For their final exam, my students had to translate selected verses from 1 John 1:5-2:14. We could only go so deep in class, so now's the time to chew on every word. For example, let's take one part of 1 John 2:1:
If anyone sins, we have an advocate with the Father, Jesus Christ, one who is righteous.
Note a couple of details:
1. "If anyone." John didn't specify new Christian versus old Christian or educated Christian versus uneducated Christian, etc. Anyone!
2. John says, "If anyone sins." He didn't say sin in word or deed, or sin in attitude or action, or whether it's a sin of omission or commission.

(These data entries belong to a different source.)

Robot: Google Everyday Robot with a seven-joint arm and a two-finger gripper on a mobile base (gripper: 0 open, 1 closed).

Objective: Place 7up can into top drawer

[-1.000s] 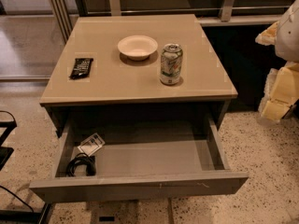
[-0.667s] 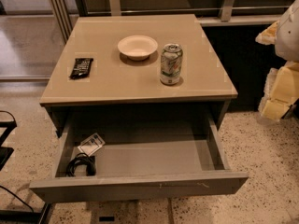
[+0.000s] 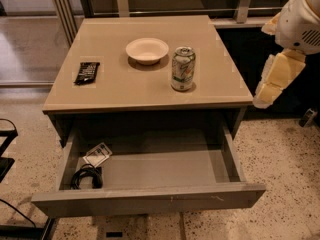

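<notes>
Table (image 3: 125, 91) with top drawer (image 3: 150, 200) pulled open toward 6 o'clock. The 7up can (image 3: 183, 69) stands upright on the tan tabletop, right of centre, at about 4 o'clock from the white bowl (image 3: 147, 50) and near it without touching. A dark wrapped bar (image 3: 87, 72) lies flat toward the 9 o'clock edge, well apart from both. The claw (image 3: 274, 81), cream-coloured below a white arm segment, hangs off the table at 3 o'clock from the can, beyond the right edge and holding nothing; whether it is released or clenched cannot be told. Its side position suggests an approach not yet begun, with the can not yet grasped. The drawer's grey floor is bare across the middle and right, which probably offers the easiest landing spot; a coiled black cable (image 3: 86, 177) and a small packet (image 3: 97, 155) occupy its corner at 8 o'clock. The tabletop is smooth and slightly glossy. The floor (image 3: 285, 159) is speckled terrazzo, and metal rails run behind the table at 12 o'clock.
</notes>
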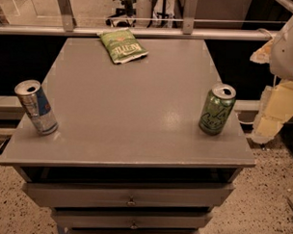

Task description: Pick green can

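The green can [217,110] stands upright near the right front corner of the grey table top [133,94]. It is dark green with a silver opened top and pale script on its side. My gripper [271,117] hangs off the table's right edge, a short way right of the can and not touching it. The white arm joint [289,47] is above it at the frame's right border.
A slim silver-and-blue can [36,107] stands at the left front edge. A flat green snack bag [123,46] lies at the back middle. The table has drawers [130,199] below its front. A rail [140,32] runs behind it.
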Controlling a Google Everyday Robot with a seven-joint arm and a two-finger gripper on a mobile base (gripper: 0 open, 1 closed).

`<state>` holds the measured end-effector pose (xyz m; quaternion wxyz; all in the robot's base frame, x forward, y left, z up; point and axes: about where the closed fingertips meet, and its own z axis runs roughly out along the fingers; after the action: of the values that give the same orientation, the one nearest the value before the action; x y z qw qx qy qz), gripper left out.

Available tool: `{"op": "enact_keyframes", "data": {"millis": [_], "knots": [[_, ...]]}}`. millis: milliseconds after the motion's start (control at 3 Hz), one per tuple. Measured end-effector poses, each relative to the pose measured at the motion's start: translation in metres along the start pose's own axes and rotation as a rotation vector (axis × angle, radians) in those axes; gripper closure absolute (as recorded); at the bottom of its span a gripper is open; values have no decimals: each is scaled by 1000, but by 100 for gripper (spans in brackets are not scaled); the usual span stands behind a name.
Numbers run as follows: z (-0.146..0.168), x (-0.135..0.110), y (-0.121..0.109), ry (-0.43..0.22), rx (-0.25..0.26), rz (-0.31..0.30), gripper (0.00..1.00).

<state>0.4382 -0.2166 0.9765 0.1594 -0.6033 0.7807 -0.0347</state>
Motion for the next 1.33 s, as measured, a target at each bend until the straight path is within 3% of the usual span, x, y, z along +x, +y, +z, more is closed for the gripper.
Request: {"op": "enact_keyframes", "data": {"millis": [333,667,1333], "knots": [[0,0,0,0,0,0,0],[8,2,-2,-42,6,22,0],[58,12,-22,-351,5,115,0]]}}
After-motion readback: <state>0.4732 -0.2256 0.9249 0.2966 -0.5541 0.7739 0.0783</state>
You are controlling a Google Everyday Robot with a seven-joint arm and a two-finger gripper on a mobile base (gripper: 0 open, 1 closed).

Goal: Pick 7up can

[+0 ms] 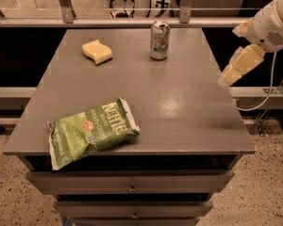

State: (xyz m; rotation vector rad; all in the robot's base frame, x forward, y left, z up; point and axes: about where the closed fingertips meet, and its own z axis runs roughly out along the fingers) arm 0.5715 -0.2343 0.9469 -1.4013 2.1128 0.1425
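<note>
Off table's (pixel 179 102) edge, apparently: gripper (pixel 228 76)

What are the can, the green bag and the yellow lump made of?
The can looks like aluminium: shiny metal top. The green bag seems crinkled plastic film, slightly glossy. The yellow lump looks like matte sponge foam, unsure. The gripper hangs beyond the table's right edge.

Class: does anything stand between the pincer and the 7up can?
Nothing visible does. The pincer hangs beyond the right edge of the table; the 7up can stands upright near the far edge. The yellow sponge and green crisp bag lie left of the can, off that path.
</note>
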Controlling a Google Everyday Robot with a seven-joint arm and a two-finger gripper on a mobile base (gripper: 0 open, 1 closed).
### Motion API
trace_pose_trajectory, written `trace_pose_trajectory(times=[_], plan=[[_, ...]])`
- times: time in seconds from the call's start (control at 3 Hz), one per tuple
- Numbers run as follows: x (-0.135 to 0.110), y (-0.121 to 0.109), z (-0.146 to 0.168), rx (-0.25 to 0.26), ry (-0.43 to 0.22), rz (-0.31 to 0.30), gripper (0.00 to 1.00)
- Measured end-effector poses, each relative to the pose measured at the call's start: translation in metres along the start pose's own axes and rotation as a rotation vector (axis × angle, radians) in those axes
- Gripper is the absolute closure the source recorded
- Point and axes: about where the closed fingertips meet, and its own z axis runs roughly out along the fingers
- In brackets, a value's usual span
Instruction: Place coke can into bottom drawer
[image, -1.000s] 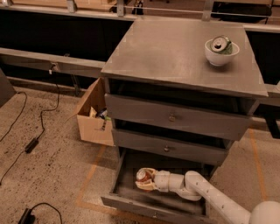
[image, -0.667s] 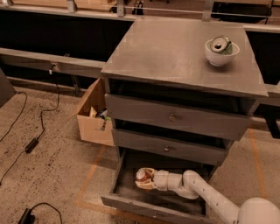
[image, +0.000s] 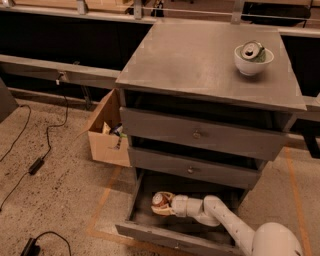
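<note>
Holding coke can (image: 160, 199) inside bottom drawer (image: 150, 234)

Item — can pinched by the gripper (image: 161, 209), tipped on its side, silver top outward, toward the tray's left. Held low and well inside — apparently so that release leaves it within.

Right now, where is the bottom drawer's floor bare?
Bare floor in the bottom drawer lies left of the coke can, which the gripper holds, up to the left wall, and along the front panel. The arm crowds the right side.
</note>
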Motion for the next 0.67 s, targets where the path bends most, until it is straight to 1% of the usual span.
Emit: trace_pose_trajectory(times=[0.33, 0.67], plan=[[0.012, -0.003, 0.017, -0.013, -0.019, 0.006, 1.00], [0.028, -0.003, 0.027, -0.004, -0.021, 0.015, 1.00]])
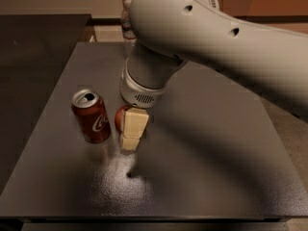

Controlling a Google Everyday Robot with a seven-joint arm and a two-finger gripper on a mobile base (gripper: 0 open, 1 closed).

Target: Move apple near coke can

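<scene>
Setting: a dark grey matte tabletop (pixel 216 172), with a large pale grey robot arm (pixel 216 37) reaching down over its middle.
Gripper: the gripper (pixel 131 131) sits at the end of the arm's round wrist, low over the table and just right of the can. Its cream-coloured blocky tip is close to the table surface.
Apple: the small round red apple (pixel 120 118) is tucked against the left side of that cream tip and is mostly hidden by it. Only a red curve shows.
Can: the red aluminium coke can with white script and a silver top (pixel 91 115) stands upright just left of the apple, with a narrow gap between them.
Grip: whether the gripper clamps the apple or has let go cannot be told from this view, since the cream tip covers the contact.
Apple's seat: whether it rests on the table or hangs just above it cannot be told either.
Background: a clear plastic bottle (pixel 126 25) stands at the far edge, partly behind the arm and well apart from the can.
Step in hand: judged as the end of placement, because the apple already lies near the can.
Next move calls for: making sure the apple is set down and released. The arm would then lift straight up, so the tip neither rolls the apple away nor nudges the can at its left.
</scene>
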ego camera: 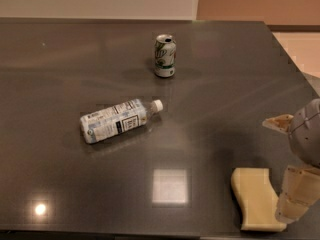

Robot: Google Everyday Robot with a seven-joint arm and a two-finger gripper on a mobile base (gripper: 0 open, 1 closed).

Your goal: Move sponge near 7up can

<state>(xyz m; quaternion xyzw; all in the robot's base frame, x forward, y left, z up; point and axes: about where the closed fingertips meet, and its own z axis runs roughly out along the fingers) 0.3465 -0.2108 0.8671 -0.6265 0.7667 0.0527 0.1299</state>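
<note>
The pale yellow sponge [256, 198] lies flat near the table's front right corner. The 7up can [164, 56] stands upright at the far middle of the dark table, well away from the sponge. My gripper [281, 171] hangs at the right edge of the view, just right of the sponge and slightly over it. It is open and holds nothing. One tan finger [296, 198] reaches down beside the sponge's right side; the other [277, 123] points left, above the sponge.
A clear plastic bottle [119, 120] with a white cap lies on its side left of centre, between the can and the front edge. The dark table [60, 74] ends at its right edge [300, 74], with pale floor beyond.
</note>
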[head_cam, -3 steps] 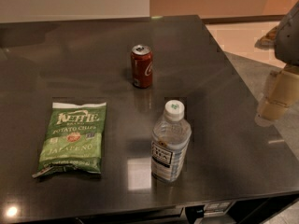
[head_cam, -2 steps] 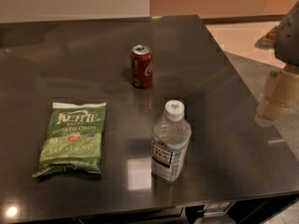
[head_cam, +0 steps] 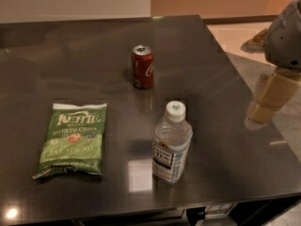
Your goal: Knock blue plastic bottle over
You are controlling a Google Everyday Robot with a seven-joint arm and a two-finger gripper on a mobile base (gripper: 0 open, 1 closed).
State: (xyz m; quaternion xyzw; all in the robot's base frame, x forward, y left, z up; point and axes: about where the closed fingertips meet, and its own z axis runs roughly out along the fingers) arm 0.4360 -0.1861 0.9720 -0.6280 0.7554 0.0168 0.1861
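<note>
The blue plastic bottle (head_cam: 171,144) stands upright near the front edge of the dark table (head_cam: 221,79), clear bluish with a white cap and a white-blue label. My gripper (head_cam: 263,108) hangs at the right edge of the view, over the table's right side. It is well to the right of the bottle and apart from it.
A red soda can (head_cam: 142,67) stands upright behind the bottle, toward the table's middle. A green bag of Kettle chips (head_cam: 73,139) lies flat at the front left. The table's right edge runs diagonally, with light floor (head_cam: 235,34) beyond it.
</note>
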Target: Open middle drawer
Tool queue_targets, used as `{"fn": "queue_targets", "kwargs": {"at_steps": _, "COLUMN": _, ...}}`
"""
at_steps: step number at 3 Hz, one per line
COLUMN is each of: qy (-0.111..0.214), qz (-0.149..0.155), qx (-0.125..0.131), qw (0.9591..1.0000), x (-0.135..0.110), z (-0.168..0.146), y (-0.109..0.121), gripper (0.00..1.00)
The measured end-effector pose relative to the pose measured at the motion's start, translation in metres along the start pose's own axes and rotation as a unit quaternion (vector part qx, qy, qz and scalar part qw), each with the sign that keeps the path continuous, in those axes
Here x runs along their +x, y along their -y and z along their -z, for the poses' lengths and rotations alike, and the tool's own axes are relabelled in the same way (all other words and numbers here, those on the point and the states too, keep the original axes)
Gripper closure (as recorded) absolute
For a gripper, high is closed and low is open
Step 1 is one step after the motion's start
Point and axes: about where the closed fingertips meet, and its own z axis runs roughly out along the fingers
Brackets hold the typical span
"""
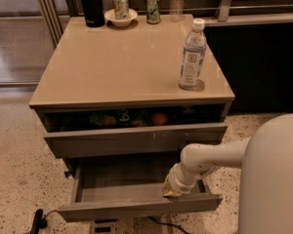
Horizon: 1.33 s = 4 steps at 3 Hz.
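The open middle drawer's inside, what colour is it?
Bare grey, best in the camera view. The gripper is inside the grey-brown middle drawer, front right.

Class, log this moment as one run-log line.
task: open middle drawer | gripper: at middle drawer's front-right inner edge | middle drawer: pulled out, interior bare | top drawer: ajar, items inside

Looks like an office break area or snack corner to me, not a home. There's a tan cabinet (117,62) on a speckled terrazzo floor (19,179), with metal-framed glass panels (14,33) off to the left. On top: a black flask (91,4), two soda cans (153,7), one sitting in a small bowl (110,17), plus a couple of water bottles (192,55). The top drawer (136,141) is cracked open and full of colourful snacks (159,118). The robot's gripper (173,189) is inside the pulled-out middle drawer (136,206), front right.
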Motion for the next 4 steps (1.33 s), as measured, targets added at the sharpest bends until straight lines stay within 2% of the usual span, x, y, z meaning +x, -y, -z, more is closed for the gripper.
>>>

He just said "sins"!
3. "We have an advocate with the Father," that is, someone who pleads on our behalf. Where is he? In the intimate presence of (pros) the Father. Who is he? He is "Jesus" (his human name), and because he is a man, in him we have a Great High Priest who is not able not to sympathize with us! He is also "Christ," emphasizing his kingly authority and power to accomplish whatever he desires. Finally, he is "one who is righteous." He doesn't need an advocate of his own!
Here's your teaching outline:
- The breath of the promise.
- The scope of the sin.
- The greatness of the provision.
There is no limit to the amount of detail an observant reader of Scripture can uncover. And we can practice these skills on any type of biblical material -- a verse, a paragraph, a section, or even an entire book.
There's probably no tool of exegesis more powerful than observation. You must not only learn how to read Greek, you must learn what to look for.